A freelance writer and father of two, I am interested in almost anything the ever-changing city of Brisbane has to offer. When I am not seeking the kid-friendly and affordable, I am tracking the home-grown and the unique... Come and discover with me!
Published February 5th 2012
Ah, I remember it like it was yesterday: the blessed discovery that my darling offspring—yes, both of them—shared my love of sushi. Any parent who has ever engaged in the battle of wills which is dinnertime with fussy eaters will understand the quasi-religious awe which I felt at the time. Here we were, eating a dinner which was at once fast, healthy and delicious, and which had involved neither bribery nor the surreptitious administration of sedatives to all concerned. I don't mind admitting, dear reader, that tears of gratitude welled in my eyes as I sat at the local Sushi Train and watched His Nibs and Her Ladyship scoffing salmon sashimi and tempura vegetables with a speed and relish once reserved exclusively for Happy Meals and birthday cake.
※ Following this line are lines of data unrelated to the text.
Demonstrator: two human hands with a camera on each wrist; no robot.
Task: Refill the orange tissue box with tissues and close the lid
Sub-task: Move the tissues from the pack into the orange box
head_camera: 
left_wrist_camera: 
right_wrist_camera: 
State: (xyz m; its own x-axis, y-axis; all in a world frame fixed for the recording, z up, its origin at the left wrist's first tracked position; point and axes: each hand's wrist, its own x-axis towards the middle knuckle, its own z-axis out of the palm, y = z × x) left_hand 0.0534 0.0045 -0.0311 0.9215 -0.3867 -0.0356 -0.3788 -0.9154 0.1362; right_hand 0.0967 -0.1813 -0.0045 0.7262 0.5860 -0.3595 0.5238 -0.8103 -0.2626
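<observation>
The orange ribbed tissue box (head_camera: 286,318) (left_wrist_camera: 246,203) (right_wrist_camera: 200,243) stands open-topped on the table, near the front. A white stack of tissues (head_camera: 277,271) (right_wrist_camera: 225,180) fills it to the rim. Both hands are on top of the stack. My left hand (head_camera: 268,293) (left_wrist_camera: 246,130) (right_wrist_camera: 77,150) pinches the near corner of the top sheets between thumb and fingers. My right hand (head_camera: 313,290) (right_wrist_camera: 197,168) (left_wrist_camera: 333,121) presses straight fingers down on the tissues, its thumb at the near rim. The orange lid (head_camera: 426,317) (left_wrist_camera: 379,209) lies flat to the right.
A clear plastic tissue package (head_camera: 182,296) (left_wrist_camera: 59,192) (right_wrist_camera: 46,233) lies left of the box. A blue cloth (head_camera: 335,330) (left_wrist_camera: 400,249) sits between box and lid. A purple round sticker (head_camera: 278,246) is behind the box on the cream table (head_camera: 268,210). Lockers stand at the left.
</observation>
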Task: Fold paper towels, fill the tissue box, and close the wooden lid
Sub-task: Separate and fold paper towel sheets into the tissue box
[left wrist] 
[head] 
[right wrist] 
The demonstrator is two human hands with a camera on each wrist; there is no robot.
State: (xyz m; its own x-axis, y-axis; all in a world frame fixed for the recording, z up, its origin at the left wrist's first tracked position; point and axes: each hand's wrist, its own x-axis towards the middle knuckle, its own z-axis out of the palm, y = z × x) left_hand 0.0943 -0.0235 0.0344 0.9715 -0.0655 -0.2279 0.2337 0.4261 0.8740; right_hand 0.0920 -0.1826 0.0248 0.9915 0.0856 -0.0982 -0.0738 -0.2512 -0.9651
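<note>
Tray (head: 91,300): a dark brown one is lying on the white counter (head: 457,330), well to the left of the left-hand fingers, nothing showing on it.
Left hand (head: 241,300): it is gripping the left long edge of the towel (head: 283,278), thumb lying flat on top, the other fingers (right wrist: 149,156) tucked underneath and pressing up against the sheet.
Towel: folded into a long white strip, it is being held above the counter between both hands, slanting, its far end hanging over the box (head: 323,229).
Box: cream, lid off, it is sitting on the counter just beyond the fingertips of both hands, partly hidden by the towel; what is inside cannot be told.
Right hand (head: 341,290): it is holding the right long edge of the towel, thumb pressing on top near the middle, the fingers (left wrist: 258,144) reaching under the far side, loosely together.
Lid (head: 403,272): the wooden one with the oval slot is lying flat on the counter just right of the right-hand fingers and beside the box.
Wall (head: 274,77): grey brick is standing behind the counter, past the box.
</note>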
Had I been able to determine which deity was behind this minor miracle, it is entirely likely that this article would never have been written; I might well have retreated from the world there and then, and would currently be living in a cave somewhere, pausing in my blissful contemplation of this mysterious super-being's benevolence only long enough to devour the daily sushi delivery.
However, the way of the cruel world is such that my tears of gratitude were soon to be replaced by tears of agony, as I counted the empty plates at our table and immediately became overwhelmed by an excruciating pain in my hip-pocket area. The next ten minutes are something of a tormented blur in my memory, and it was only thanks to the sudden weight-loss in my wallet that I was able to keep my feet and stagger to the car (which we could now no longer afford to re-fuel). How we made it back home (from which we now stood in dire peril of eviction) I will never know. I spent the rest of the evening on the couch with a wet towel on my head and an ice-pack in my pocket, praying that the massive quantity of raw fish and rice we had just ingested would provide sufficient nutrition to see us through the coming week of begging outside the local IGA.
Inside the Sushi Tram Station - unassuming decor, delicious sushi
As well as reinforcing a valuable life lesson—what goes down must be coughed up for—this experience left me far more cautious about committing to further sushi-centred outings. Sushi dinners, it seemed, were destined to join video-game arcades, theme parks and that-awesome-hotel-we-went-to-at-Surfer's-that-time on the ever-growing "one day / we'll see" list which will doubtless be a recurring topic at the counselling sessions for which His Nibs and Her Ladyship demand that I pay in a decade or so. However, our recent discovery of $3-a-plate Mondays at The Sushi Tram Station in Stones Corner has not only revived a spark of the initial wonder described above, but has proven so pleasant and affordable a way to finish the first hectic day of the week as to have become a Monday-night tradition.
The Sushi Tram Station, situated on the Montague Street end of the Stones Corner shopping strip, looks unassuming from the outside, but within serves as fresh and as varied a product as any sushi restaurant I have yet visited. In addition to the generously-portioned favourites available on the Tram—norimaki, gunkan, nigiri and a range of sweets all at the flat price of $3—there is also a small but reasonably comprehensive daily menu for those who don't fancy seaweed or raw fish, featuring such ever-popular choices as Teriyaki chicken and various noodle dishes. The miso is delicious, the green tea is free, the service is unfailingly polite and friendly, and if you can't locate a particular favourite on the Tram itself then the cheerful chefs are happy to prepare requests on the spot.
The restaurant space itself is small but spotlessly clean, and although at $3 a plate for some very good sushi you might expect a queue stretching around the block, we have always been ushered straight to a table which seats four of us—myself, His Nibs, Her Ladyship, and the mysterious-and-praying-to-remain-so Madame Trinity in comfort. I wonder, however, if this will always be the case, as news of The Sushi Tram Station's price to quality ratio is sure to travel.